El ex jefe del Gobierno de Canarias, Adán Martín, aspira a ocupar la presidencia de CajaCanarias cuando el cargo sea abandonado por Rodolfo Núñez, pero su candidatura ya ha empezado a ser tiroteada por grupos de presión tinerfeños que tienen su canal de expresión en el periódico El Día y que le acusan de confabularse con Las Palmas para ejecutar una fusión de las dos entidades de ahorro canarias.
Nos lo cuenta hoy La Provincia aunque ya hablábamos hace tiempo de la fusión. Francamente, yo no puedo entender que en Tenerife yo saque dinero de un cajero Euro6000 de La Caja y me cobren comisión y no lo hagan cuando hago la misma operación con Caja Duero en Madrid. La existencia de una caja regional sería un paso más para acabar con la impostura orgánica promovida históricamente por los canariones incapaces de aceptar la capitalidad de Santa Cruz que suponen dos provincias en un archipiélago regido por cabildos. Ahora bien, la propuesta viene por parte de un aspirante que pasa por ser un líder sin fuerza en la búsqueda de un retiro dorado. Alguien que ha demostrado en sus cuatro años de Gobierno poca capacidad de acción y de reacción: no olvidemos que viene de fracasar en su intento de haber repetido, de forma excepcional en la región, como candidato a presidente autonómico. En definitiva, alguien en el que no se puede confiar.
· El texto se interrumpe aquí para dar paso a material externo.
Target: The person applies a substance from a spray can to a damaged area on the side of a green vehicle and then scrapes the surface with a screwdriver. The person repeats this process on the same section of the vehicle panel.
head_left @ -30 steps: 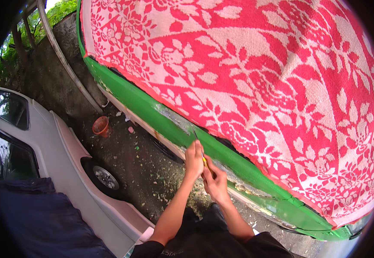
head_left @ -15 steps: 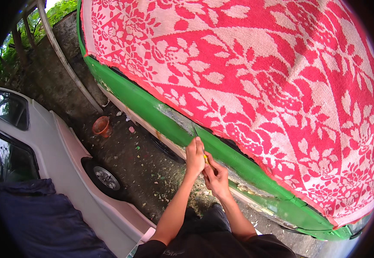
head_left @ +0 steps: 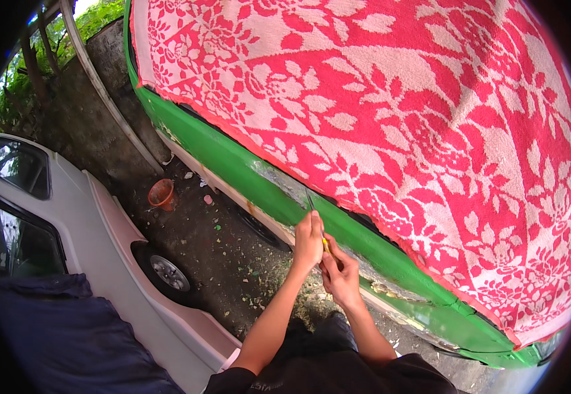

Pero su rival en la lucha tampoco es que sea un santo. Arvelo, el Director General (número 2 ahora y rozando la setentena) está demasiado metido en el asunto de Las Teresitas precisamente ahora que se imponía una transición tranquila para que Ñunez se retirase de forma pacífica, produciendo un relevo natural y provechoso para quien en tantos años le ha hecho el trabajo sucio. Esto es una prueba irrefutable que demasiado cerca de nosotros pero demasiado lejos a la vez, se rigen unas batallas entre los poderes fácticos cuya virulencia soterrada no podemos ni imaginar, pero que puede cambiar el curso de nuestro destino como región. Pónganse en situación: CajaCanarias ha sido artista principal en todo este escándalo de Las Teresitas, pero muy probablemente sus responsables si quedan muy enfangados, salvo sorpresa, en este turbio asunto, le proporcionan un retiro dorado a otro. Y si no quedan manchados, ¿se imaginan que resortes de poder e inmunidad se alcanzan entonces desde la atalaya de la Plaza de Patriotismo?
Veremos que pasa.
Veo que aquí se obvia el fondo principal de la cuestión, cual es que todo un expresidente del Gobierno de Canarias, que tantos desvelos ha sufrido por la felicidad de los canarios, se vea empujado a trabajar para poder completar su, seguramente, modestísima pensión. Esto, en la República de los Cocos, no pasa.